Because that’s what he was.

He was a fucking rapist.

The things he did.

The pain he caused.

The lives he ruined.

No, I would never listen to another excuse that man made again.

“Your mother is in the hospital,” Dad said, dragging my thoughts back to the present, and bringing with it a flood of panic. “She had a bleed the other night. A bad one.”

I gripped the phone so tight; I thought the skin around my knuckles might crack. “She’s where?”

“Are ya deaf, Joey? I said she’s in the fucking hospital,” he barked. “Placental abruption, apparently.”

Jesus Christ. I felt faint as I pressed a hand to my brow. “When did that happen?”

“Friday night,” he replied, confirming my worst fears. “The hospital rang me to come in to be with her.”

My heart sank into my ass.

I was calling her a cunt while she was bleeding out in the hospital.

“She went in with bleeding, but when they went to examine her, her waters broke,” he added, sounding genuinely human for once. “She, ah, she was in a bad way with the bleeding, so they took her down to theatre to sort it.

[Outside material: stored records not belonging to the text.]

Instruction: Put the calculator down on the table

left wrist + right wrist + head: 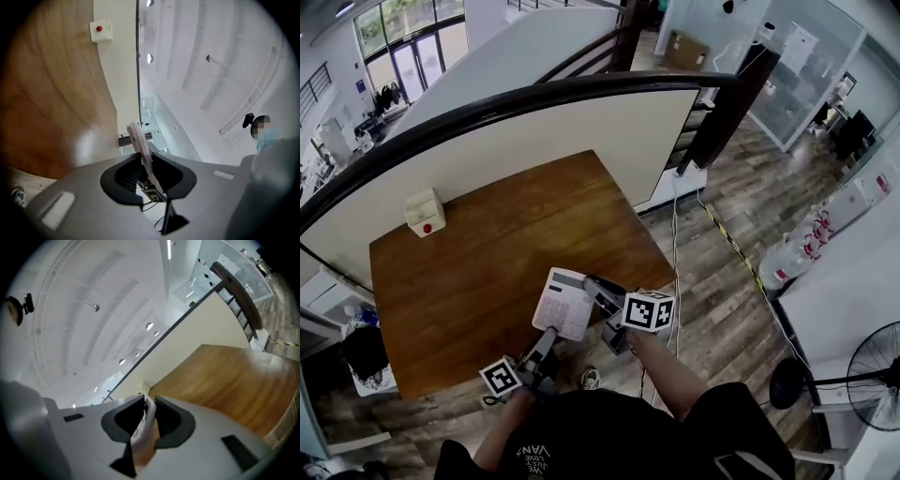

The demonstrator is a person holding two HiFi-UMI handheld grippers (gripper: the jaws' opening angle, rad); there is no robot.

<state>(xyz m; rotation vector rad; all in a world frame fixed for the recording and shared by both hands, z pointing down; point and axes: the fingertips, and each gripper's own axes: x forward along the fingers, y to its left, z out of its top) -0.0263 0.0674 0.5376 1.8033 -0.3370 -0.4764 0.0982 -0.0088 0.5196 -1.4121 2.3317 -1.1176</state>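
Observation:
A white calculator (564,302) hangs over the near edge of the wooden table (487,272), keys facing up. My left gripper (546,337) is shut on its near edge, and my right gripper (598,291) is shut on its right side. In the left gripper view the calculator (140,145) shows edge-on as a thin white slab pinched between the dark pads. In the right gripper view the calculator (146,425) also stands edge-on between the pads, with the table (234,380) stretching beyond it.
A small white box with a red button (425,212) sits at the table's far left corner, against a curved white wall with a dark handrail (534,94). The same box (101,30) appears in the left gripper view. Right of the table lies wood flooring with cables (677,244).

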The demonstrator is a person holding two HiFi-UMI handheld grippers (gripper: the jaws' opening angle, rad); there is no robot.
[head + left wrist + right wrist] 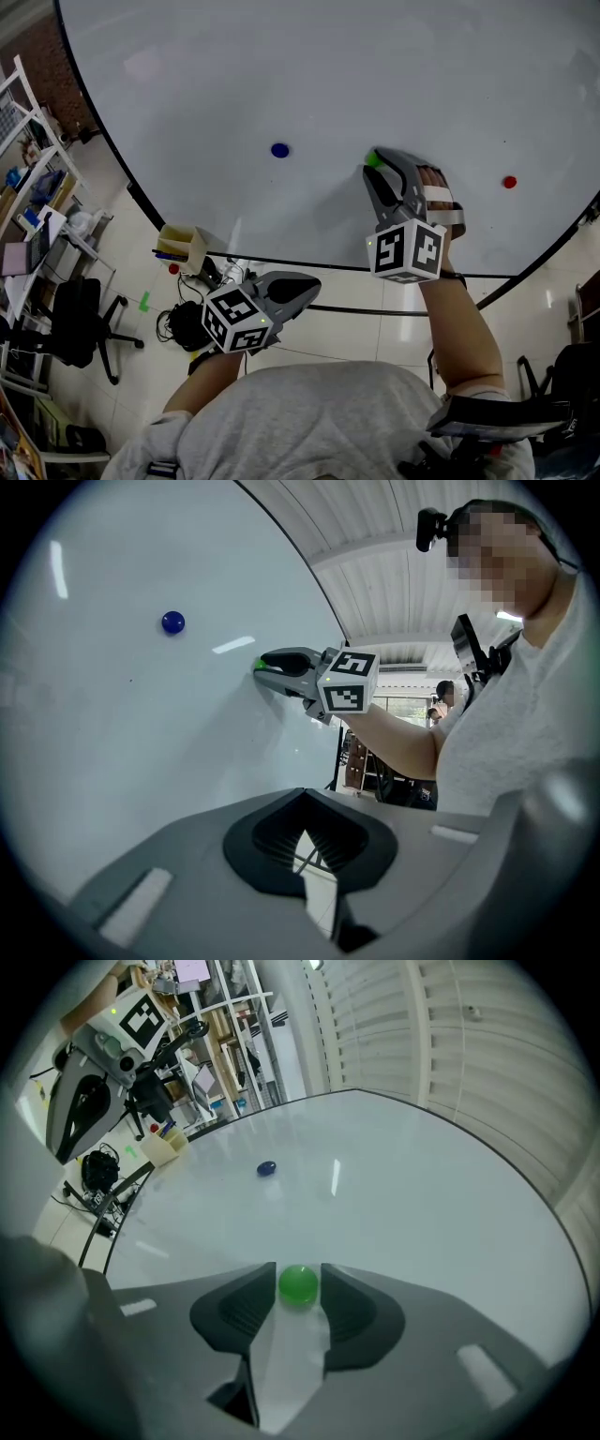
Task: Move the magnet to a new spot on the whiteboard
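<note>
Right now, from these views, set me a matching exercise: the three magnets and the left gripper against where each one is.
1 green magnet
2 blue magnet
3 red magnet
4 left gripper

A away from the board, shut
B by the board's right edge in the head view
C between the right fingers
D mid-board, untouched

Pairs: 1-C, 2-D, 3-B, 4-A
</note>
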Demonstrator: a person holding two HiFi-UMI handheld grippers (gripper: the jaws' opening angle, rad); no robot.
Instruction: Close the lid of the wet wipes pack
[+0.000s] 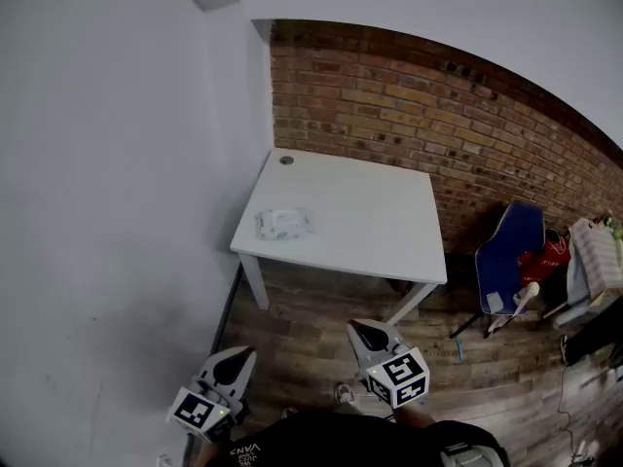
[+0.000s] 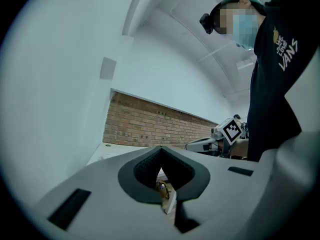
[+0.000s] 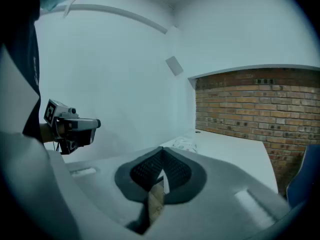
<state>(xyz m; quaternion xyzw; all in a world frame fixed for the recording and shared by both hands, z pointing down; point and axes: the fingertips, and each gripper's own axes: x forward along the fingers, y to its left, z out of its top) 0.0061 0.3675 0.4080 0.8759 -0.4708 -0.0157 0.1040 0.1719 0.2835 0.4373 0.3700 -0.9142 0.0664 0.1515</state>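
Observation:
The wet wipes pack, pale with a faint print, lies flat near the left front corner of the white table. From this distance I cannot tell how its lid stands. Both grippers hang low over the wooden floor, well short of the table. My left gripper is at the bottom left, jaws closed together and empty. My right gripper is nearer the middle, also shut on nothing. In the right gripper view the pack shows just beyond the closed tips. The left gripper view shows its tips meeting.
A brick wall runs behind the table and a white wall stands close on its left. A blue chair with red and white items beside it sits to the right. A small round grommet marks the table's far left corner.

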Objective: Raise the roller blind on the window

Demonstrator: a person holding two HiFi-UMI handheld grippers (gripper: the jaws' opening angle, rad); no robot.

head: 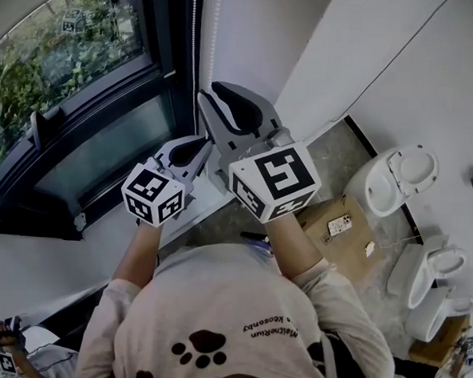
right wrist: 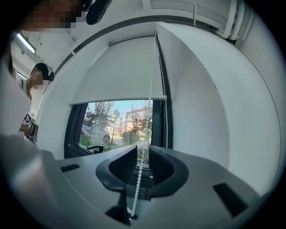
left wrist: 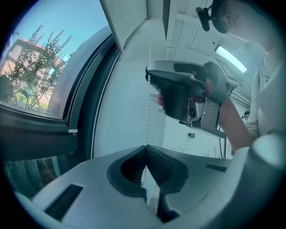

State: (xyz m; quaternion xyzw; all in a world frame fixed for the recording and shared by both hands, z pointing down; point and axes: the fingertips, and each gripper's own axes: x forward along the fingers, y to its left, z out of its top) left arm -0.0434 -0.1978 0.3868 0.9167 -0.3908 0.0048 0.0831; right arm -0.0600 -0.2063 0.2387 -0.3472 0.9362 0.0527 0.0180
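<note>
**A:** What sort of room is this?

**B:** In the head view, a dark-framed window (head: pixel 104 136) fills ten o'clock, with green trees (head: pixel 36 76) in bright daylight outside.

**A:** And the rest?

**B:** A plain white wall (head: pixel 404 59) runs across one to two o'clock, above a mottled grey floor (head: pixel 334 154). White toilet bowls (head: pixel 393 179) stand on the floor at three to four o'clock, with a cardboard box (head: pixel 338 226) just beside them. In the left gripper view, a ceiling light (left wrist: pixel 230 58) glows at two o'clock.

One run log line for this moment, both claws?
left claw: shut on white bead chain | right claw: open, chain between | white roller blind: partly raised
</note>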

According to the consultant, it can happen in older women who’ve had a lot of children, and your mother had a c-section on Tadhg.”

“And the baby?” I heard myself squeeze out.

“What do you think, ya bollox?” he snapped. “It’s fucking dead, isn’t it? It wasn’t much bigger than the size of my hand.”

Jesus Christ.

“It?” I choked out, feeling my legs tremble beneath me. “It?”

“What do ya want me to call it; your brother?” he demanded.

So, it was a boy.

A baby brother.

Jesus.

“It’s fucking gone, and that’s that,” Dad snapped. “No point in getting worked up over something we can’t change.”

I didn’t know what I wanted him to say, but calling the baby ‘it’ made me feel physically sick.

“Your mother’s in a bad way here,” he continued to say. “They’re discharging her, but she won’t leave the hospital.” He exhaled a frustrated breath before adding, “She won’t leave it.”